Wright moved to New York City in 1937, where he wrote a guidebook to Harlem for the New York Writer's Project and reported for the Daily Worker. The successful publication of Uncle Tom's Children and a Guggenheim fellowship allowed him to work on Native Son, which on its publication in 1940 immediately made Wright more widely read than any previous black novelist. Wright's dramatization of the novel, which he coauthored with Paul Green, soon appeared on Broadway, and within a year Wright published the folk history 12 Million Voices (1941) in collaboration with photographer Edwin Rosskin.
At the suggestion of his publisher, Wright turned to autobiography. Black Boy, an account of the author's first seventeen years, was another critical success for him; but embittered by the racism and materialism of American society and encouraged by a trip to Europe in 1946, Wright left the United States and established permanent residence in France in 1947. His next novel, The Outsider, grew out of Wright's involvement with the Temps Modernes group gathered around Jean-Paul Sartre and demonstrated the influence of existential thinking. During the remaining years of his life, Wright published two more novels, Savage Holiday (1954) and The Long Dream (1958); a collection of essays and lectures entitled White Man, Listen! (1957); and three books of travel and sociopolitical commentary, Black Power (1954), The Color Curtain (1956), and Pagan Spain (1957). He died of a heart attack in Paris on November 28, 1960. Eight Men (1961), his unpublished first novel Lawd Today (1963), and American Hunger (1977), a continuation of his autobiography, were published posthumously.
Overview
Native Son was the first novel by an American writer to deeply explore the black struggle for identity and the anger blacks have felt because of their exclusion from society. Many black Amer ican voices would echo Wright—James Baldwin, Ralph Ellison, Malcolm X, Toni Morrison, and Maya Angelou, to name a few—in telling the story of an alienated protagonist whose search for self-identity and the freedom it brings must be achieved at all costs. Violence, drugs, and even religion serve as escape mechanisms for blacks who cannot face the fact that society considers them nonbeings.
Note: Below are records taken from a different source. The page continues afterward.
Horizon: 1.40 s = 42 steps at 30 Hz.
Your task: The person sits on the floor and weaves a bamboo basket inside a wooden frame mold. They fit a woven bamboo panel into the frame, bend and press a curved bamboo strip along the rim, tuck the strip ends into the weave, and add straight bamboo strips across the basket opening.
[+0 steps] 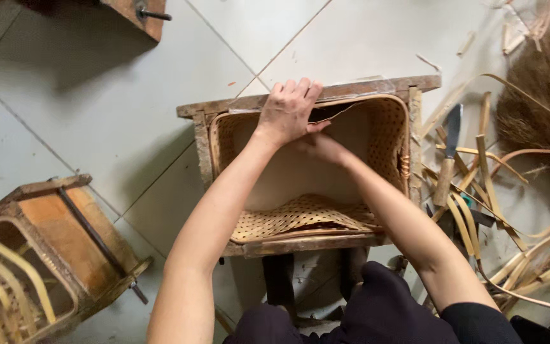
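Woven cane lines the inside of the wooden frame (351, 89), a square mould standing on the tiled floor (97, 114) right in front of the person. Now the left hand (288, 109) is over the far rim, fingers curled down and pressing the top edge of the woven basket (386, 137) against the wood. The right hand (321, 148) is inside, just below it; its fingers are mostly hidden by the left wrist, so I cannot tell whether they pinch a strip or only push. Far and right walls look fitted and bound at the right edge. On the near side the weave (300, 216) lies loose and sagging over the frame, so that side seems unfinished. To the right lie a knife (448, 156) and scattered bamboo strips (529, 255); a second frame (52, 248) sits near left.
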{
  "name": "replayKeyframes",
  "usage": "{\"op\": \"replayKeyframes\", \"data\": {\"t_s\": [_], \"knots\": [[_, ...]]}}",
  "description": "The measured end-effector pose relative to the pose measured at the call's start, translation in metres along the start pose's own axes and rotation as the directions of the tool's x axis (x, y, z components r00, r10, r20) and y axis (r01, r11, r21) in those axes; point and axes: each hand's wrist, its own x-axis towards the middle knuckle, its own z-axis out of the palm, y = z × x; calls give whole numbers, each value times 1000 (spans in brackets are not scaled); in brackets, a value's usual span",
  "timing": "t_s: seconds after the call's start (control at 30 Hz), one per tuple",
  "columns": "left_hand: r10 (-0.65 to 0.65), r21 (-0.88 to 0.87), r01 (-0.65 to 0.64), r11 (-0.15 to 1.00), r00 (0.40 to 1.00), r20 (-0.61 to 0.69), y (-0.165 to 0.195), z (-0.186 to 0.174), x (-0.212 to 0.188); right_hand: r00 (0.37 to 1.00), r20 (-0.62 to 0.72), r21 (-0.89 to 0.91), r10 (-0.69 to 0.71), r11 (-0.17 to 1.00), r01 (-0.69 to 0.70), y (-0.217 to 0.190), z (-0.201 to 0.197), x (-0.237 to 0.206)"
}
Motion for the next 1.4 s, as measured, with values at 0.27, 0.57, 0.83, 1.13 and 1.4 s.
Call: {"op": "replayKeyframes", "data": {"t_s": [0.27, 0.57, 0.83, 1.13, 1.4], "knots": [[14, 49, -19, 999, 994, 110, -4, 12, 3, 989, -105, -236, 101, 964, -123, 8, -25, 28], [65, 53, -68, 996, 996, 63, -9, 8, 4, 995, 99, -246, -17, 968, 41, -21, 2, 39], [45, -16, -44, 999, 996, 77, -12, 5, 4, 999, -15, -220, 46, 974, -49, -5, -33, 48], [-66, 76, 56, 996, 989, 134, 19, -41, 4, 968, 252, -98, 17, 995, 8, 5, 14, 7], [-26, -391, 395, 832, 730, 683, 141, -100, -159, 782, 584, -135, 217, 976, -170, 56, 100, -120]]}}
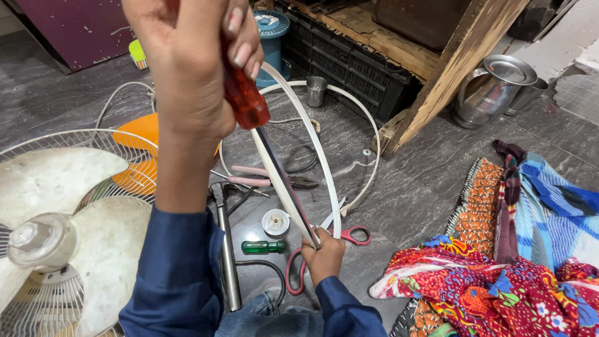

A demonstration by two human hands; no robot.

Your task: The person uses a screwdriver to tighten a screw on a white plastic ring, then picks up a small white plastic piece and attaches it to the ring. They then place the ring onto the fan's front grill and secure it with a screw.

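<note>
A red-handled screwdriver is being gripped in the closed left hand, its tip being pressed against a white plastic ring pinched by the closed right hand.

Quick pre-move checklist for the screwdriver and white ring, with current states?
1. Left hand grips the red screwdriver handle: ok.
2. Right hand holds the white ring where the screwdriver tip meets it: ok.
3. Tip seated in a screw or slot: cannot tell, the right hand hides it.
4. Right fingers away from the tip: not ok, they wrap right around it.
5. Floor under the hands free of tools: not ok, scissors, pliers and a green screwdriver lie there.
6. Fan apart from the ring: ok, it sits off to the left.
</note>
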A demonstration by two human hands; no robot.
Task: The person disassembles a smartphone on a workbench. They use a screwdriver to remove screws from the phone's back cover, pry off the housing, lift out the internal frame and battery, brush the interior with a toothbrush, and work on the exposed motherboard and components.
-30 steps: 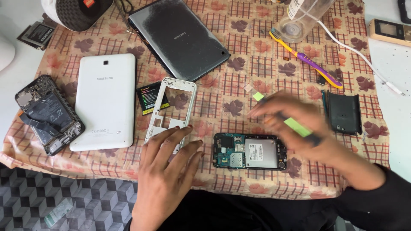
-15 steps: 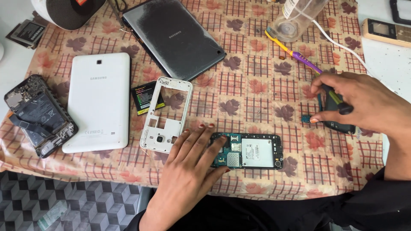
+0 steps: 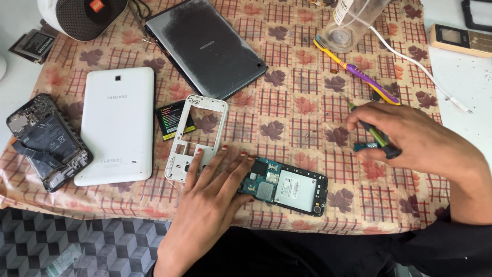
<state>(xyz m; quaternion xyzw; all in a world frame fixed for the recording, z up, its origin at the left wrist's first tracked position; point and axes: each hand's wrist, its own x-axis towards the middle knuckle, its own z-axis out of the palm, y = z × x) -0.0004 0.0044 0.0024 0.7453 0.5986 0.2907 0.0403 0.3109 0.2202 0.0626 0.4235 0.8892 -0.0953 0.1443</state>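
Near the front edge of the checked leaf-print tablecloth (image 3: 307, 97), the opened black phone with exposed circuit board (image 3: 287, 187) is now pinned by the flat, open left hand (image 3: 207, 205); the right hand (image 3: 410, 138), shifted toward the right edge, is clenched on a green-handled screwdriver (image 3: 376, 136).

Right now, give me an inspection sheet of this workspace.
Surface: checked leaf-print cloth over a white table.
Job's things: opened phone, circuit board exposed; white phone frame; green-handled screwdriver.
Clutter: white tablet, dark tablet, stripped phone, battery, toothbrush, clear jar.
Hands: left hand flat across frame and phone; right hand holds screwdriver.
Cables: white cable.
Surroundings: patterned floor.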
Native Son's protagonist, Bigger Thomas, is searching for the power that will enable him to break free of the trap society has set for him. In the first section of this three-part novel, Bigger is forced to work for a rich family, the Daltons. Mr. Dalton earns his wealth as a slum lord for black real estate; Mrs. Dalton is blind. Their daughter, Mary, is a member of the Communist party, a fact she conceals from her parents by pretending that the meetings she. at tends with her lover, Jan Erlone, are university classes. Bigger not only chauffeurs Mary and Jan to the meetings but is required to escort them into black ghettos where Wright satirizes their supposed liberal attitudes toward blacks. After one such foray into the ghetto, Bigger helps an intoxicated Mary to bed, thinks momentarily of taking sexual advantage of her, decides against it, but is interrupted by Mrs. Dalton, who cannot see what is happening. Bigger accidentally suffocates Mary in an attempt to silence her and keep his presence secret. Bigger, who often wanted to kill whites, has become a victim of chance. He responds by putting Mary's body in the furnace, but the smoke gives him away and he is forced to flee with his girlfriend, Bessie Mears. When Bessie becomes a burden he cannot bear, he kills her as well. Bigger is arrested, tried, convicted, and sentenced to death in a trial that turns into a political farce.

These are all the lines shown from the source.